10

232 9 0
                                    

Mayumi ragu saat ingin mengatakan tentang pekerjaan yang ia dapatkan pada ibunya. Dan juga, jika Mayumi memang bersedia menerima pekerjaan itu, maka ia harus bersedia pindah ke rumah mereka. Apa yang harus Mayumi katakana? Jika Mayumi pergi, ibu akan sendirian di rumah.
“Apa ada yang salah?” tanya Hana.
Hana duduk di samping Mayumi. Dari raut wajah Mayumi yang termenung, Hana pikir ia gagal mendapatkan pekerjaan.
“Tidak apa kalau kamu belum mendapatkan pekerjaan,” ucap Hana sambil mengusap lengan Mayumi.
Mayumi spontan menoleh, ia tatap wajah ibunya lalu tersenyum.

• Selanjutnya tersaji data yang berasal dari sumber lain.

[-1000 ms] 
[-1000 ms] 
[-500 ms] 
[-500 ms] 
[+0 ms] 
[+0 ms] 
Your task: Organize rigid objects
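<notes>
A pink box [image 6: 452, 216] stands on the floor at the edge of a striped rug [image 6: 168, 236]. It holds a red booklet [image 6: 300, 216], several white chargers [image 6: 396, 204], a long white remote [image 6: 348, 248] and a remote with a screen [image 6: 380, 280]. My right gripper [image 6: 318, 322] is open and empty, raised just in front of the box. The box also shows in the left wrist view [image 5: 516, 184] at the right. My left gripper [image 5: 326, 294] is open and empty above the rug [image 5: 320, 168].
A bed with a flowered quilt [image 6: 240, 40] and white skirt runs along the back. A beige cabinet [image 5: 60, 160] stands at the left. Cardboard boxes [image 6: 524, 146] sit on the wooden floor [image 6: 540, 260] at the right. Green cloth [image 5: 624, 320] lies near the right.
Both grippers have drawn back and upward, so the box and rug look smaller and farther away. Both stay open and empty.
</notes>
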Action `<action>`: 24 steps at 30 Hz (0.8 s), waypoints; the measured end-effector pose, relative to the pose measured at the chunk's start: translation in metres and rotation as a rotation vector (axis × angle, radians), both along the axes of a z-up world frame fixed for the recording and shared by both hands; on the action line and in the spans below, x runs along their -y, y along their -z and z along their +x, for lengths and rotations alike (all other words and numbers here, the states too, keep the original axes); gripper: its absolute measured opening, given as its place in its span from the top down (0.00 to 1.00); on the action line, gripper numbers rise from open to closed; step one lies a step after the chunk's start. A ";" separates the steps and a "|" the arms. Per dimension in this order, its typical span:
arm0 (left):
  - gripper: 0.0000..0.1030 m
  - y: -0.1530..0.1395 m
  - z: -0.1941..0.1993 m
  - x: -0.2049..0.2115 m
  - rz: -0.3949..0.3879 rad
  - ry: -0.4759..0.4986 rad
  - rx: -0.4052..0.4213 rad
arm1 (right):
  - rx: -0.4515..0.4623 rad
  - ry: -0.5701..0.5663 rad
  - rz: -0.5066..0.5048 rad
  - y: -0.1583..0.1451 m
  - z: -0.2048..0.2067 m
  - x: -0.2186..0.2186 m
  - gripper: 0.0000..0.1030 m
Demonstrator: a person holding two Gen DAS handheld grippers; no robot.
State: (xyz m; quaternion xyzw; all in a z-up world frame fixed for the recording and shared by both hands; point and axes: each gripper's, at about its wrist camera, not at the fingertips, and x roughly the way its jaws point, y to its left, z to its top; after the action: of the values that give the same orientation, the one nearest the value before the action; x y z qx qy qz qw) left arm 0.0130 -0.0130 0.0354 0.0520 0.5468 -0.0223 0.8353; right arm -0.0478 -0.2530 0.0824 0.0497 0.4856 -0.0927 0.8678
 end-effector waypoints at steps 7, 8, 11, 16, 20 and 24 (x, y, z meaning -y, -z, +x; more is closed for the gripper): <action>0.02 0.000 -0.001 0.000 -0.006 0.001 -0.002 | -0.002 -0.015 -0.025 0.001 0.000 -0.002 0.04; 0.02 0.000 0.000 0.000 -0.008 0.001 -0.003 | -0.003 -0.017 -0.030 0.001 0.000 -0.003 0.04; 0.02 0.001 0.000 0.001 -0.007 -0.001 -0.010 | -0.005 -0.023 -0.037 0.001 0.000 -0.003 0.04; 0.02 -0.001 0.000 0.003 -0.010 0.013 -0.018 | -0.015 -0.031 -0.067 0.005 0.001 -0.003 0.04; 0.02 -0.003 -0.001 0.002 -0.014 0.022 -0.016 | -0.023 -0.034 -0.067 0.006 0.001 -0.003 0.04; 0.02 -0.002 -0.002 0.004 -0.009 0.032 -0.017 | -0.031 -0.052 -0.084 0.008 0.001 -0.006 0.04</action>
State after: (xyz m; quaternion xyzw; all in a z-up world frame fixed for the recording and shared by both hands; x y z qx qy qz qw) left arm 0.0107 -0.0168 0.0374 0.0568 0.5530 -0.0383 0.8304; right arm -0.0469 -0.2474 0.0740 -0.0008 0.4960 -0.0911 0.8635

Sebuah senyum yang manis dan tulus, tapi menunjukkan ada sesuatu kebimbangan di dalamnya.
Mayumi menarik napas dalam-dalam sebelum mulai bicara. “Aku sudah mendapatkan pekerjaan,” ucapnya.
“Sungguh?”
Reaksi antusias itu membuat Mayumi tersenyum getir. Ia senang, tapi bagaimana dengan ibu yang akan di sini sendirian?
Hana merasa ada yang aneh karena putrinya itu tidak menunjukkan kalau sedang senang mendapatkan pekerjaan. Biasanya dia akan antusias saat memberitahukan sesuatu yang membuatnya Bahagia atau senang. Jika raut wajahnya datar begitu, pastilah ada sesuatu.
“Apa ada yang salah?”
Mayumi lagi-lagi tersenyum tipis. Dia menghela napas dan meraih kedua tangan ibunya. “Tidak ada, Bu. Aku hanya sedang bingung.”
“Kenapa?”
“Aku sudah mendapat pekerjaan, dan gajiku sangat besar.”
“Sungguh? Wah, ibu ikut senang!” Hana tersenyum lebar lantas memeluk Mayumi beberapa saat. Namun, reaksi Bahagia sang ibu seperti tidak ditanggapi oleh Mayumi.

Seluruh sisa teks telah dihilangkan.